** Data shown follows **
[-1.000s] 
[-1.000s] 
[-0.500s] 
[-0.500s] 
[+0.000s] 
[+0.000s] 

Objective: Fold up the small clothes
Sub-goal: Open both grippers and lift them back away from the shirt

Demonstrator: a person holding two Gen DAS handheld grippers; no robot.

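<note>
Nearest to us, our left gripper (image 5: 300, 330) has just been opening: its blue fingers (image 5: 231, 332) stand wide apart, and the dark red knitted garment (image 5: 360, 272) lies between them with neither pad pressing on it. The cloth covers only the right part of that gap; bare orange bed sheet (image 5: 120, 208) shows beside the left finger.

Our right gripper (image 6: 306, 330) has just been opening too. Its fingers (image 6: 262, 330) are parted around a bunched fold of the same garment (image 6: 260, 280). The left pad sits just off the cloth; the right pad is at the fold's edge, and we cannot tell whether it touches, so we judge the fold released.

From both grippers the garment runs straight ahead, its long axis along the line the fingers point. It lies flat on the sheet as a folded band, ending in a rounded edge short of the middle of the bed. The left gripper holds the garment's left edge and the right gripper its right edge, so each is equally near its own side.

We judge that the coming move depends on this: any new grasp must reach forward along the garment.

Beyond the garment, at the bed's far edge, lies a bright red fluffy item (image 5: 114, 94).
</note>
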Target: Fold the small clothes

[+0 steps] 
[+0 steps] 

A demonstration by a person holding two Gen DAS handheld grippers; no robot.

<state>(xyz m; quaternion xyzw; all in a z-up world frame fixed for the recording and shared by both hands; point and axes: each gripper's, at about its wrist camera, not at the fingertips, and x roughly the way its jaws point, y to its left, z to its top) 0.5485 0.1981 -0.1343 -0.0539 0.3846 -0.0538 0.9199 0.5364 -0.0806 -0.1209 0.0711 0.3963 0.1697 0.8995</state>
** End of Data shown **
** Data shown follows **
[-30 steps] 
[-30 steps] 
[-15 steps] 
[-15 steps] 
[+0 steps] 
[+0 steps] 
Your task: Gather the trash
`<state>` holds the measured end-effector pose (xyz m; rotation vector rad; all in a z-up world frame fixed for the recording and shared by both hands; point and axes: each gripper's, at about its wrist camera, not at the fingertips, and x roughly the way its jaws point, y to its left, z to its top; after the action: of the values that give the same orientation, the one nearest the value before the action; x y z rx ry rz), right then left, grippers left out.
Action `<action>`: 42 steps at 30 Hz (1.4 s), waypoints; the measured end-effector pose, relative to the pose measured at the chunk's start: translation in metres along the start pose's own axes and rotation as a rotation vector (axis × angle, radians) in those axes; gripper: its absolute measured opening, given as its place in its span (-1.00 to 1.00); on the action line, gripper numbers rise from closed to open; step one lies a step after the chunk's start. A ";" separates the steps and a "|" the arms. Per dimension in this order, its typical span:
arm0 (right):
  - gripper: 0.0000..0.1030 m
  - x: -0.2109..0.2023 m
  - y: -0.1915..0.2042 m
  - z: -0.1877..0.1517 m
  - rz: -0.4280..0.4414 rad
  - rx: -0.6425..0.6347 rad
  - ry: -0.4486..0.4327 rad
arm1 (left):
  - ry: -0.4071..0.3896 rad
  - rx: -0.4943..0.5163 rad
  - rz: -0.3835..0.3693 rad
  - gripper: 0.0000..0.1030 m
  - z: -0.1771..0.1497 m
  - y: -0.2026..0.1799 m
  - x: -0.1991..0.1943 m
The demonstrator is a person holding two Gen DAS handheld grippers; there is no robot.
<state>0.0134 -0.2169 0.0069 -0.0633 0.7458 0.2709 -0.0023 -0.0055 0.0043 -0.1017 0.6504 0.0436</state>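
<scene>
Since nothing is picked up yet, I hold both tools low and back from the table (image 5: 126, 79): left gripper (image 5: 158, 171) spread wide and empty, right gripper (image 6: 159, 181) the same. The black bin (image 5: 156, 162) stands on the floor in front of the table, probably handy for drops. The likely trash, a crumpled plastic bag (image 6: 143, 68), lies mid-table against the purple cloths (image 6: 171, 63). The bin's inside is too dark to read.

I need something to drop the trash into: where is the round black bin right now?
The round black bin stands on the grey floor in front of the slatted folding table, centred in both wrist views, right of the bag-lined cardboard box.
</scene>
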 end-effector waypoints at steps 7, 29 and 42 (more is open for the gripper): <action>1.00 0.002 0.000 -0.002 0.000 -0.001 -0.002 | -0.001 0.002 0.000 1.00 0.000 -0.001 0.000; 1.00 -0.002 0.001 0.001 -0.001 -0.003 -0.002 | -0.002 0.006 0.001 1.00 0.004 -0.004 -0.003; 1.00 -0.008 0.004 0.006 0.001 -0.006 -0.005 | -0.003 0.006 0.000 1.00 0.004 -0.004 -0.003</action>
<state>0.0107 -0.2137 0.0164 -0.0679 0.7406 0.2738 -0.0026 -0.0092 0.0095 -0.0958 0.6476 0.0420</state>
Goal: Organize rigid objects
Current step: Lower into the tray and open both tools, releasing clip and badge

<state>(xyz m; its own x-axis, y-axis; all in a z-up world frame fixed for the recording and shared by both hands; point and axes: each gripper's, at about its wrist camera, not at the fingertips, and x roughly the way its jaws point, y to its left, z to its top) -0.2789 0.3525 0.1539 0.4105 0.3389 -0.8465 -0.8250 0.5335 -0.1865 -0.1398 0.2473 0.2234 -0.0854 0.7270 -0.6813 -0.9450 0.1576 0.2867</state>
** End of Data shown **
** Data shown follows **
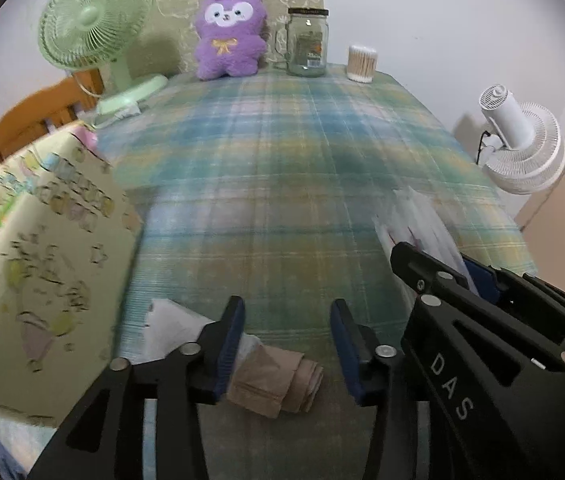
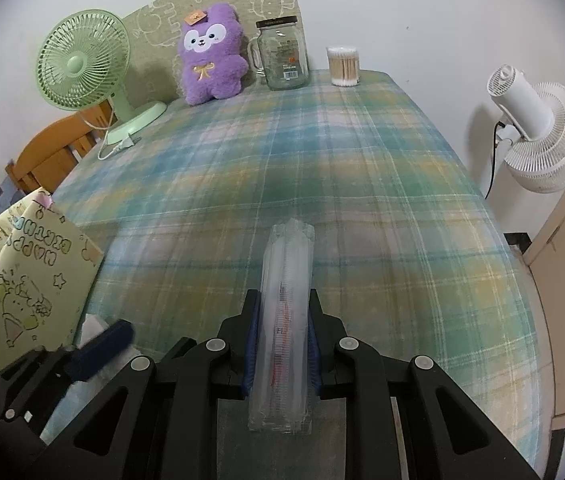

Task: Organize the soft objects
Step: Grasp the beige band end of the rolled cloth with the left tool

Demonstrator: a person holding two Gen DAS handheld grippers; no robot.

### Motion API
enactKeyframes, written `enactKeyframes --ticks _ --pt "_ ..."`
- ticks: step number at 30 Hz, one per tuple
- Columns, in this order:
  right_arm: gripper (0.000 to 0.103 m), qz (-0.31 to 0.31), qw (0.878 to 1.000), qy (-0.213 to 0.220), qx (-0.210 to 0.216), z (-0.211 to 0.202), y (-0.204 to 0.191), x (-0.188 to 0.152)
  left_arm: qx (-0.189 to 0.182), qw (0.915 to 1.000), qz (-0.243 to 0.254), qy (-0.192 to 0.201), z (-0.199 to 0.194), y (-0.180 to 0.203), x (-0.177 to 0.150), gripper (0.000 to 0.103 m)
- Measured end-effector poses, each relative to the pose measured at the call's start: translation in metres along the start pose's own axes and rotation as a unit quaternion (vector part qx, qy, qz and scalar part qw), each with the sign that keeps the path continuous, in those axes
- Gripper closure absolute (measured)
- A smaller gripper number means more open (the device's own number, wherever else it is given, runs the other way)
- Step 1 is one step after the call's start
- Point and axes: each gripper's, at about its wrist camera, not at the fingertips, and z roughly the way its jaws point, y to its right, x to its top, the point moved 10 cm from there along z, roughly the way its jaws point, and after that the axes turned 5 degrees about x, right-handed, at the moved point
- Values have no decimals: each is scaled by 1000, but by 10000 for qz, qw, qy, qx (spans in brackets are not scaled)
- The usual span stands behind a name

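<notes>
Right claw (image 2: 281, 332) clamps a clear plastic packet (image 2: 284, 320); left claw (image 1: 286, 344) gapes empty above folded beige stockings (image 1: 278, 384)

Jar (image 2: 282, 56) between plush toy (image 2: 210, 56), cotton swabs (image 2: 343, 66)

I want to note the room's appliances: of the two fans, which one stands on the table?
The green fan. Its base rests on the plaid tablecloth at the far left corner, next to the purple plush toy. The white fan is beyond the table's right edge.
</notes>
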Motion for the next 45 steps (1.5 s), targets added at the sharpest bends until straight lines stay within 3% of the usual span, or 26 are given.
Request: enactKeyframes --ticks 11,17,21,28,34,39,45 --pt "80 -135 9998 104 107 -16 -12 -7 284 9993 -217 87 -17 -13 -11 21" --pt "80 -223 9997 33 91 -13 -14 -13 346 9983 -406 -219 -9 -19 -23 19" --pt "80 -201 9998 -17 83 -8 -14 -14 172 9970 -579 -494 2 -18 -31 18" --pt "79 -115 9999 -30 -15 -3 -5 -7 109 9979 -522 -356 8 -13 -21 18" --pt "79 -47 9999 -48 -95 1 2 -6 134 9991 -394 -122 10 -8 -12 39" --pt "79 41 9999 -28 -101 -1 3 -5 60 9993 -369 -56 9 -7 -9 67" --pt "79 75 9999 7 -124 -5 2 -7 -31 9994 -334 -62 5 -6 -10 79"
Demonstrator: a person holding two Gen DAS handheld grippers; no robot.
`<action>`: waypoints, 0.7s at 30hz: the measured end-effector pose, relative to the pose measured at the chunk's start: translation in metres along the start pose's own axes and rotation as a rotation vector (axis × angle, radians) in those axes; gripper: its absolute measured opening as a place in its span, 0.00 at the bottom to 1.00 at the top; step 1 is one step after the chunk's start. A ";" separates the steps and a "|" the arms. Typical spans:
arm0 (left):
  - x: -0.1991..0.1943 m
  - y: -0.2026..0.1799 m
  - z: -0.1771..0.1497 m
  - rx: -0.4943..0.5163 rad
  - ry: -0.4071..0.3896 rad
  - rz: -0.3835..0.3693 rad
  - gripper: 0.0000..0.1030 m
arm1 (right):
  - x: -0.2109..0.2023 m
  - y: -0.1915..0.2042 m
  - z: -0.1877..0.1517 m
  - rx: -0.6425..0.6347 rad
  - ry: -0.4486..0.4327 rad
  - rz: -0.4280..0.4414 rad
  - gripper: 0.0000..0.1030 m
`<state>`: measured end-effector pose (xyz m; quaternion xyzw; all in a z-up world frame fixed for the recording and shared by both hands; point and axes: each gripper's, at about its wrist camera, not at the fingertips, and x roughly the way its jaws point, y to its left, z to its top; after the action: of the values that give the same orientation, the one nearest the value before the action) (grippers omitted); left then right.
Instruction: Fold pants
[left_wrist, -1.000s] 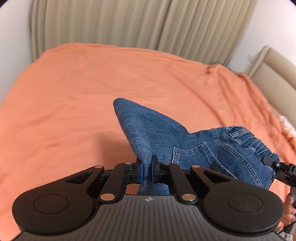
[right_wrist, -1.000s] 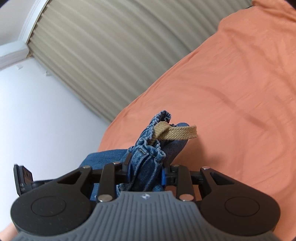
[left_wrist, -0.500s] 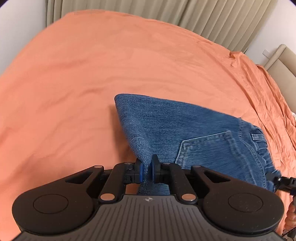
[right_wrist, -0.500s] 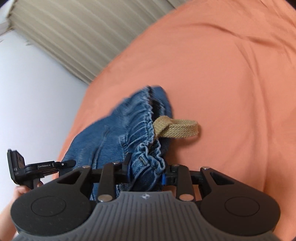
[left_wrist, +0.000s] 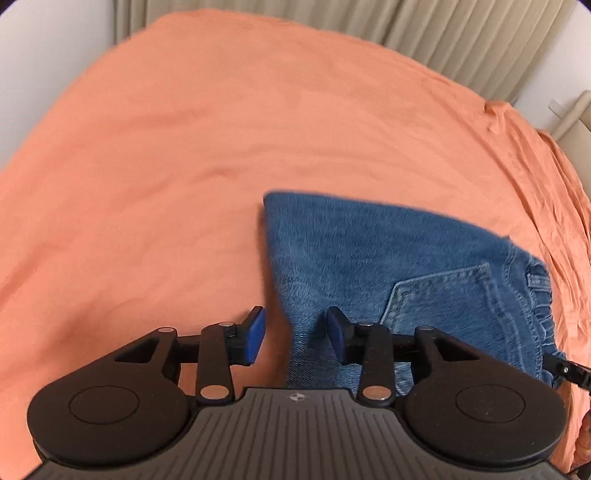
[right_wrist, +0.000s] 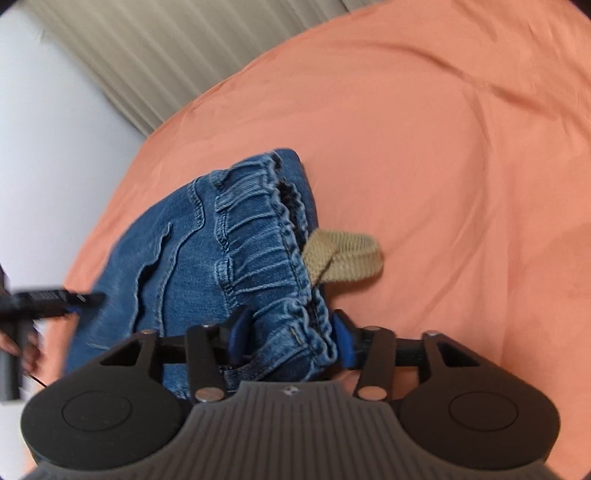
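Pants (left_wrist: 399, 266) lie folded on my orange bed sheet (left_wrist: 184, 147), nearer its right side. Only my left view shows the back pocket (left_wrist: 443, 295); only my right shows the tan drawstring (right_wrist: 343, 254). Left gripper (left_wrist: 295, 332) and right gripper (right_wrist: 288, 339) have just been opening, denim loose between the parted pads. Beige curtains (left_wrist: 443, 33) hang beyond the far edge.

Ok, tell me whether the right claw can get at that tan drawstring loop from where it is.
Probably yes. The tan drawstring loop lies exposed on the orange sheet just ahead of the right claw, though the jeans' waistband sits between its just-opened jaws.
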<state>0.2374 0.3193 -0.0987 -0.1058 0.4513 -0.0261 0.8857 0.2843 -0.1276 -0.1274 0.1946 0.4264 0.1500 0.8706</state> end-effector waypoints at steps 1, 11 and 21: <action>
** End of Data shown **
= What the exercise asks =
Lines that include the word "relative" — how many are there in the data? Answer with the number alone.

= Output =
3